/zhang-shasha-java

Primary LanguageJavaMIT LicenseMIT

Zhang-Shasha tree distance algorithm

A Java implementation of Zhang-Shasha algorithm for ordered tree distance calculation. Calculates a series of transformations required to transform one tree into another. Every transformation has an associated cost. The sum of costs of all transformations is minimal - the tree distance.

For further information see paper by K. Zhang et al.: http://grantjenks.com/wiki/_media/ideas/simple_fast_algorithms_for_the_editing_distance_between_tree_and_related_problems.pdf

Or the lecture slides by Nikolaus Augsten: http://www.inf.unibz.it/dis/teaching/ATA/ata6-handout-1x1.pdf http://www.inf.unibz.it/dis/teaching/ATA/ata7-handout-1x1.pdf

Usage

The usage depends on the desired result. If you only want to retrieve the tree distance between two trees, then your tree node object should implement TreeNode interface. For example:

class MyTreeNode implements TreeNode {

    private String label;
    
    private List<MyTreeNode> children;
    
    private MyTreeNode parent;
    
    public MyTreeNode(String label) {
        this.label = label;
    }
    
    @Override
    public List<? extends TreeNode> getChildren() {
        return this.children;
    }    
    
    @Override
    public TreeNode getParent() {
        return this.parent;
    }
    
    @Override
    public int getTransformationCost(TreeOperation operation, TreeNode other) {
        switch (operation) {
            case OP_DELETE_NODE:
                return 1;

            case OP_INSERT_NODE:
                return 1;

            default:
                return this.label.equals(((MyTreeNode) other).label) ? 0 : 1;
        }
    }

}

Afterwards a call to

TreeNode t1 = ...
TreeNode t2 = ...
int dist = TreeDistance.treeDistanceZhangShasha(t1, t2);

will return the tree distance between t1 and t2.

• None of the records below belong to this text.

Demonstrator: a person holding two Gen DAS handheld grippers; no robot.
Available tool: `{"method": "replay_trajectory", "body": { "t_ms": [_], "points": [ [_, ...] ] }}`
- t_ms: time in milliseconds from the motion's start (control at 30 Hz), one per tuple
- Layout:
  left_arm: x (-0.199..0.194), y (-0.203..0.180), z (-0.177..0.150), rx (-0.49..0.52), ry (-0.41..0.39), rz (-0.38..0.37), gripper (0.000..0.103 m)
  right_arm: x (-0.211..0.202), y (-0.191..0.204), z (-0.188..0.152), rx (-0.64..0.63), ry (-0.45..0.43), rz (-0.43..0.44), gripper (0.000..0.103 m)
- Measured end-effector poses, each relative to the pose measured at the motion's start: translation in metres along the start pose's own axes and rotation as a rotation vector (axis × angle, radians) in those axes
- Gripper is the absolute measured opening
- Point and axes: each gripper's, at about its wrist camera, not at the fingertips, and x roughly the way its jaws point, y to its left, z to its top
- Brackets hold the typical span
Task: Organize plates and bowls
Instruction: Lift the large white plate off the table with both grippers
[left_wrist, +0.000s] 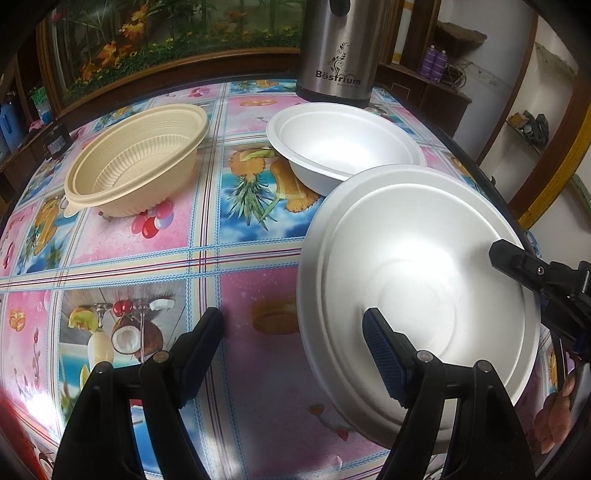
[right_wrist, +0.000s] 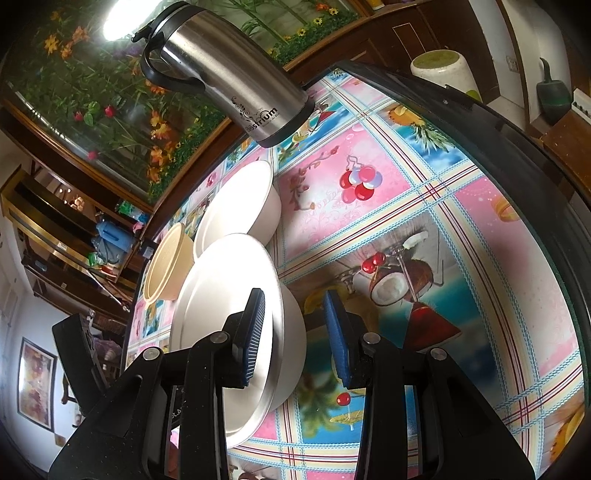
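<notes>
A near white foam bowl (left_wrist: 417, 280) sits on the table in front of me; it also shows in the right wrist view (right_wrist: 221, 295). A second white foam bowl (left_wrist: 343, 144) stands behind it, and a beige plastic bowl (left_wrist: 140, 162) is at the far left. My left gripper (left_wrist: 293, 332) is open, its right finger over the near bowl's rim, its left finger over the tablecloth. My right gripper (right_wrist: 295, 325) is open and straddles the near bowl's right rim; its tip shows in the left wrist view (left_wrist: 517, 262).
A steel thermos jug (left_wrist: 336, 51) stands at the back of the table behind the bowls. The colourful fruit-print tablecloth (left_wrist: 166, 258) covers the round table, whose dark edge (right_wrist: 517, 147) curves on the right. Shelves and a cabinet lie beyond.
</notes>
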Motion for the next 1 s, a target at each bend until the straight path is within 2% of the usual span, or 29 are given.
{"method": "replay_trajectory", "body": {
  "t_ms": [233,267,300,433,467,633,700,1000],
  "points": [
    [0.000,0.002,0.000,-0.005,-0.011,-0.007,0.077,0.006,0.002,-0.002,-0.008,0.016,-0.026,0.032],
    [0.000,0.003,0.000,-0.008,-0.013,-0.009,0.077,0.006,0.002,-0.002,-0.010,0.016,-0.029,0.029],
    [-0.001,0.004,0.000,-0.013,-0.015,-0.012,0.075,0.006,0.002,-0.002,-0.010,0.016,-0.032,0.027],
    [-0.005,0.010,0.001,-0.041,-0.025,-0.047,0.049,0.005,0.006,-0.004,-0.032,0.006,-0.029,0.019],
    [-0.006,0.012,0.001,-0.050,-0.024,-0.062,0.045,0.005,0.008,-0.005,-0.043,0.006,-0.031,0.018],
    [-0.007,0.010,0.000,-0.047,-0.009,-0.102,0.020,0.006,0.018,-0.009,-0.097,-0.005,-0.024,0.015],
    [-0.007,0.008,-0.001,-0.043,0.000,-0.121,0.014,0.006,0.020,-0.011,-0.108,-0.006,-0.017,0.015],
    [-0.015,0.009,-0.001,-0.028,-0.023,-0.086,0.010,0.016,0.016,-0.019,-0.040,0.022,0.021,0.015]
  ]
}}
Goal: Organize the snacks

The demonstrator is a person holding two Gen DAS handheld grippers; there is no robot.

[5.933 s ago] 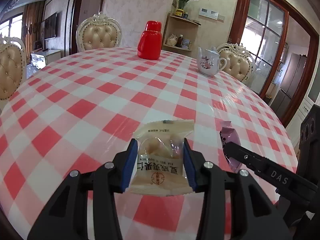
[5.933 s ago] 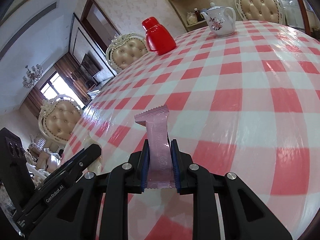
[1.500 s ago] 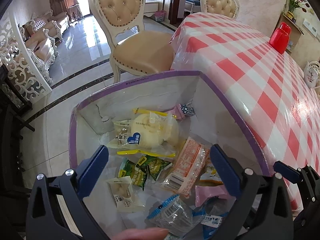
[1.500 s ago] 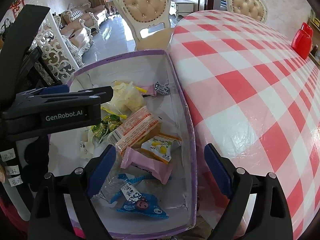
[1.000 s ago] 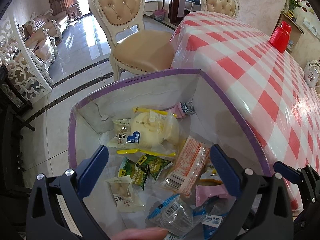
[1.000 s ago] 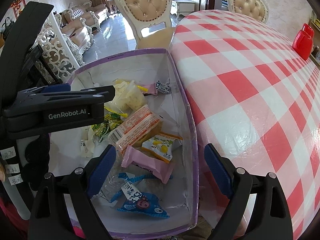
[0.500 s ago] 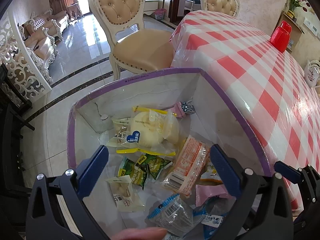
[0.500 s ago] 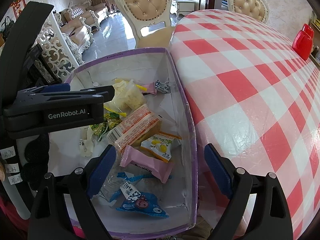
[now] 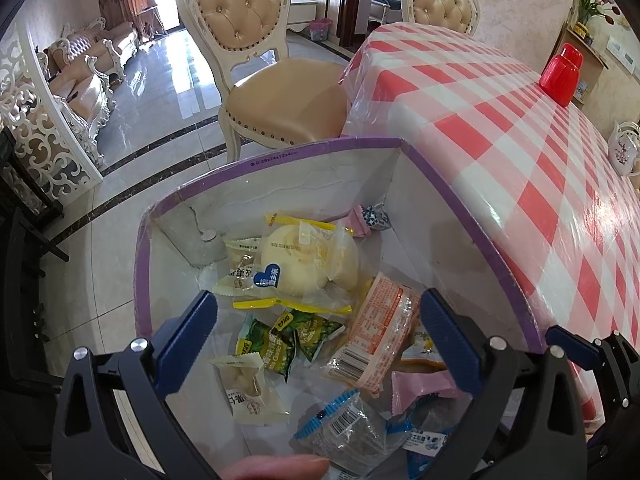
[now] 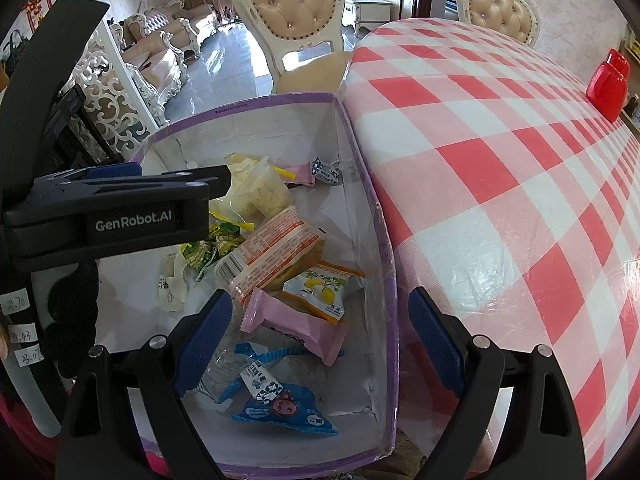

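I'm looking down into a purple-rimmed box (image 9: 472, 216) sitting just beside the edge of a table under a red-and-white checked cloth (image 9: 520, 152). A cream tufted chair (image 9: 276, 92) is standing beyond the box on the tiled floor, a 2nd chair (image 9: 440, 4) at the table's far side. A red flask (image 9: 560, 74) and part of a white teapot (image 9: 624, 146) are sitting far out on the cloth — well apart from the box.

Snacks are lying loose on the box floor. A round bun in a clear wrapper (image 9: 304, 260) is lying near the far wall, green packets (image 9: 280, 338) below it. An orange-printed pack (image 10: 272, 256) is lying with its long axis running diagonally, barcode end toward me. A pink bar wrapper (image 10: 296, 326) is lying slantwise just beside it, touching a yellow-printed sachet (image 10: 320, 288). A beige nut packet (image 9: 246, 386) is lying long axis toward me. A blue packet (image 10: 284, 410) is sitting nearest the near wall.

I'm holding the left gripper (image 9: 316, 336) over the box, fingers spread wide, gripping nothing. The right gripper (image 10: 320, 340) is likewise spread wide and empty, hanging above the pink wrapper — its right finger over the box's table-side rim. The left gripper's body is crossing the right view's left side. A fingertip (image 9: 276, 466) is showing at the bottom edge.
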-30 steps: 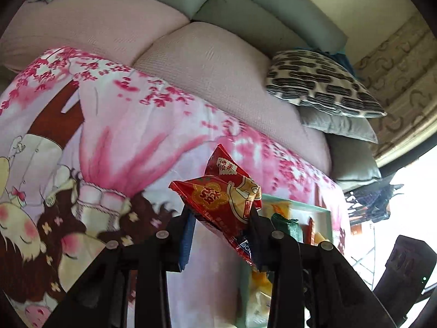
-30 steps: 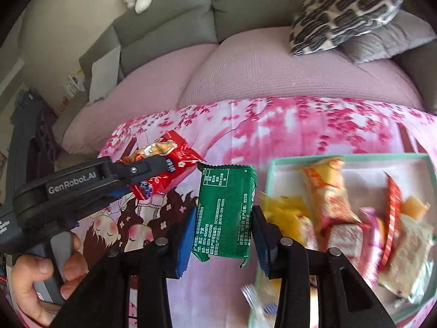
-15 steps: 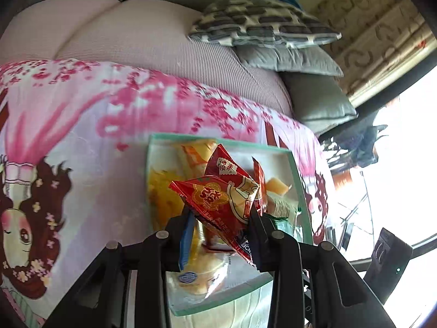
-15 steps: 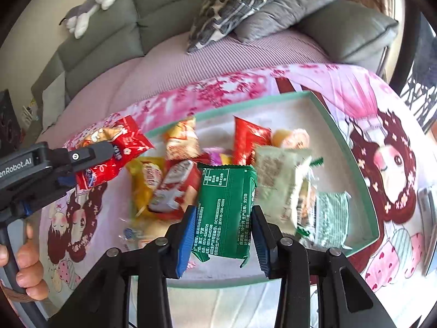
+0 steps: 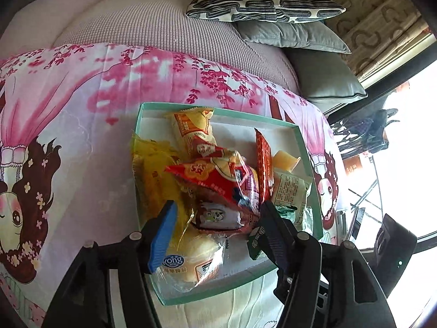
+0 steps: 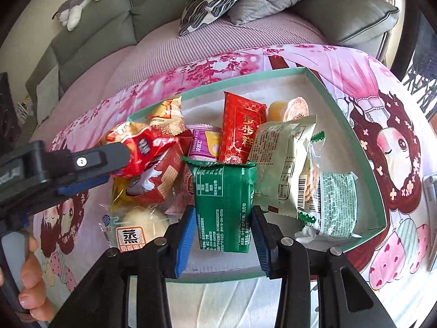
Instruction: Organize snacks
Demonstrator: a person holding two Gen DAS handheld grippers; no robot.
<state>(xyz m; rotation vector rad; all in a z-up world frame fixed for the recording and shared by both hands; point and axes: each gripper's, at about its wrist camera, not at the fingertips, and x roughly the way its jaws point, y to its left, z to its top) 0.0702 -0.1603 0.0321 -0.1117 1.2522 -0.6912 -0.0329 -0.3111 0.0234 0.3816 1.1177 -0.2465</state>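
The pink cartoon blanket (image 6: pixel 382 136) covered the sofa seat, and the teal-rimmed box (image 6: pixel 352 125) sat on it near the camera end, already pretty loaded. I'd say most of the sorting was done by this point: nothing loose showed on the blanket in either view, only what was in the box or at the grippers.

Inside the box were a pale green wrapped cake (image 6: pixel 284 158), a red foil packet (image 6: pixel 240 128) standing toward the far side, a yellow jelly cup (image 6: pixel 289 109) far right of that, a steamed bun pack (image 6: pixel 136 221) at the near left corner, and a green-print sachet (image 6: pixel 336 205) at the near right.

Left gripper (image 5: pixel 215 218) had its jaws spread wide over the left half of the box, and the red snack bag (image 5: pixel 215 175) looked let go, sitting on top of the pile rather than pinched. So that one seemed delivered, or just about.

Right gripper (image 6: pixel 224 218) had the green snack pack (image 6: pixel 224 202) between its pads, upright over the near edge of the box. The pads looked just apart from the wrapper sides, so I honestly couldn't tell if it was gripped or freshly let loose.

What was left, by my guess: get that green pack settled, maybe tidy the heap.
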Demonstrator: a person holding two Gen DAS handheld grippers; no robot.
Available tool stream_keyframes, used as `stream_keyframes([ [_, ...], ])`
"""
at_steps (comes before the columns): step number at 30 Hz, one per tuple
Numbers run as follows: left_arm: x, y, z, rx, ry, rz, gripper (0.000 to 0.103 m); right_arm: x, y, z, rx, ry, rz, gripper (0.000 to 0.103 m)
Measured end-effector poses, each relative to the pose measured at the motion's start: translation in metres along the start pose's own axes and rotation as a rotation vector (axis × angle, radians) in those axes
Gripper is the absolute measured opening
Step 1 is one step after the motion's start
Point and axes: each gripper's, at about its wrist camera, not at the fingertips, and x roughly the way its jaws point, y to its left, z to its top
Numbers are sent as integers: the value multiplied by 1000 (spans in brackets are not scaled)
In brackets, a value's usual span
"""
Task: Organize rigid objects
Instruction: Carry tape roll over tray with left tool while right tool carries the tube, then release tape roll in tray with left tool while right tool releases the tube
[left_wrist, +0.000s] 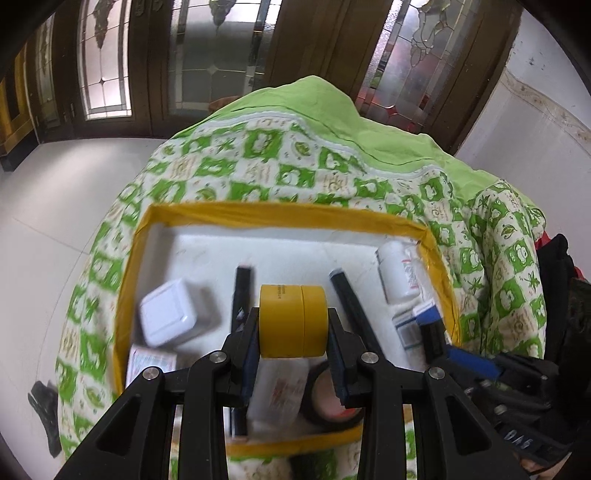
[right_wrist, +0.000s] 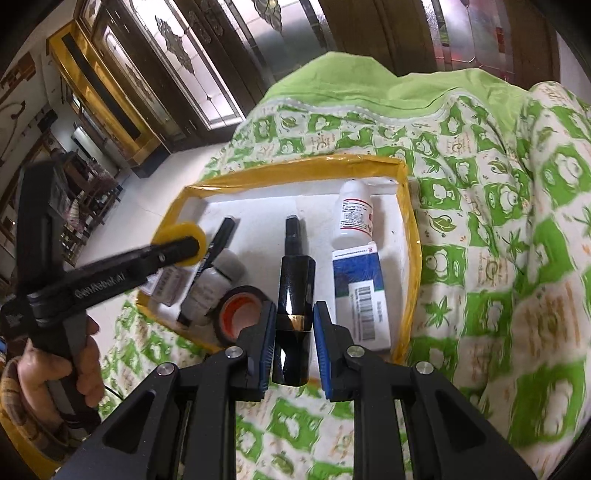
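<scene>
Left gripper (left_wrist: 293, 325) clamped on yellow jar (left_wrist: 293, 319), mid-frame above yellow-rimmed tray (left_wrist: 280, 218); right gripper (right_wrist: 294, 328) gripping black bottle (right_wrist: 293, 314) over near rim; bare white floor upper left.

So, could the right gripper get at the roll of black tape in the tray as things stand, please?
Probably not yet: the right gripper is shut on a black bottle, so its jaws are occupied. The tape lies just left of it, uncovered, so the way is otherwise free.
</scene>
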Motion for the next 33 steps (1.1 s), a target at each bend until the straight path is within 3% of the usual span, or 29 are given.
stream_keyframes([
  [19, 51, -8, 13, 28, 62, 43, 34, 33, 4, 6, -38, 77, -36, 20],
  [33, 62, -11, 12, 43, 77, 71, 34, 41, 1, 14, -57, 53, -68, 20],
])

If you want to actually transform one tree into another, then your tree node object should implement the EditableTreeNode interface:

class MyTreeNode implements EditableTreeNode {

    private String label;
    
    private List<MyTreeNode> children;
    
    private MyTreeNode parent;

    ...
    
    @Override
    public TreeNode cloneNode() {
        return new MyTreeNode(this.label);
    }    
    
    @Override
    public int positionOfChild(TreeNode child) {
        for (int i = 0; i < this.children.size(); i++) {
            if (this.children.get(i) == child)
                return i;
        }

        return -1;
    }   
    
    @Override
    public void setParent(TreeNode newParent) {
        this.parent = (MyTreeNode) newParent;
    }    
    
    @Override
    public void addChildAt(TreeNode child, int position) {
        this.children.add(position, (MyTreeNode) child);
    }  
    
    @Override
    public void renameNodeTo(TreeNode other) {
        this.label = ((MyTreeNode) other).label;
    }    
    
    @Override
    public void deleteChild(TreeNode child) {
        this.children.remove(child);
    }    
}

Afterwards a list of TreeTransformation objects can be obtained and used to transform the tree in-place:

EditableTreeNode t1 = ...
EditableTreeNode t2 = ...
List<TreeTransformation> tr = TreeDistance.treeDistanceZhangShasha(t1, t2);

t1 = TreeDistance.transformTree(t1, tr); // t1 is now equal to t2

Note: all tree operations are based on memory references. If your tree node object implements equals() and/or hashCode() methods, make sure that deleteChild(TreeNode child) method removes children by reference.